Damit werden in viele Richtungen falsche Hoffnungen erweckt. Wer soll denn von dem neuen Gesetz überhaupt erfasst werden? Straftäter, die psychisch krank sind, waren schon bisher in besonderen Einrichtungen untergebracht und eben nicht in der Sicherungsverwahrung. Umgekehrt ist nicht jeder, den ein Gutachter für gefährlich hält, psychisch gestört. Wenn die Regierung hofft, dass die Gerichte nun alle rückfallgefährdeten Gewalttäter umetikettieren und zu psychisch Gestörten machen, dann dürfte sie sich mächtig täuschen. Gerade bei der Sicherungsverwahrung haben sie nämlich, insbesondere der Bundesgerichtshof, streng darauf geachtet, dass alles mit rechtsstaatlichen Dingen zugeht. Die Psychiatrisierung von unliebsamen Personen kennt man sonst eher aus Diktaturen. Peinlich, dass das nun die versprochene „gerichtsfeste Lösung“ sein soll.
Vor allem de Maizière hat gestern falsche Versprechungen gemacht. Statt die Panikberichterstattung der Bild-Zeitung zu geißeln, gaukelt er Scheinlösungen vor. Spätestens dann, wenn sich zeigt, dass es für das neue Unterbringungsgesetz so gut wie keine Anwendungsfälle gibt, wird auch bald der Rest des Kompromisses auseinanderfallen. Immerhin hat die Union jetzt dem von Leutheusser-Schnarrenberger geforderten Wegfall der nachträglich angeordneten Sicherungsverwahrung zugestimmt – in der falschen Hoffnung, dann eben alle Betroffenen in den neuen Psychoknast stecken zu können.

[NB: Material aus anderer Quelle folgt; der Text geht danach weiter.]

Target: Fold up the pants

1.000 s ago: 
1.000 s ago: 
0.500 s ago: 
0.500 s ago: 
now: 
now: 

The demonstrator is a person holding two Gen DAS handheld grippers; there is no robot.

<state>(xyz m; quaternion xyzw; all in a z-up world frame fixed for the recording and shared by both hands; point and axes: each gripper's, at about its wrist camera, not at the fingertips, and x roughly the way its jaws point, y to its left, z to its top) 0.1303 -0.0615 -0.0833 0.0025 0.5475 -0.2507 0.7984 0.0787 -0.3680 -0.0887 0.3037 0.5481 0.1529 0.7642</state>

Statt falsche Versprechungen zu machen, sollte offen gesagt werden, dass die meisten der zur Entlassung anstehenden Sicherungsverwahrten aus rechtlichen Gründen wirklich in Freiheit kommen werden, dass sie aber lange nicht so gefährlich sind, wie viele glauben. Es handelt sich vor allem um restgefährliche alte Männer. Sie brauchen mehr Sozialarbeit als Kontrolle – und nicht zuletzt Schutz vor der Bild-Zeitung, die sonst jede Resozialisierung verhindern wird.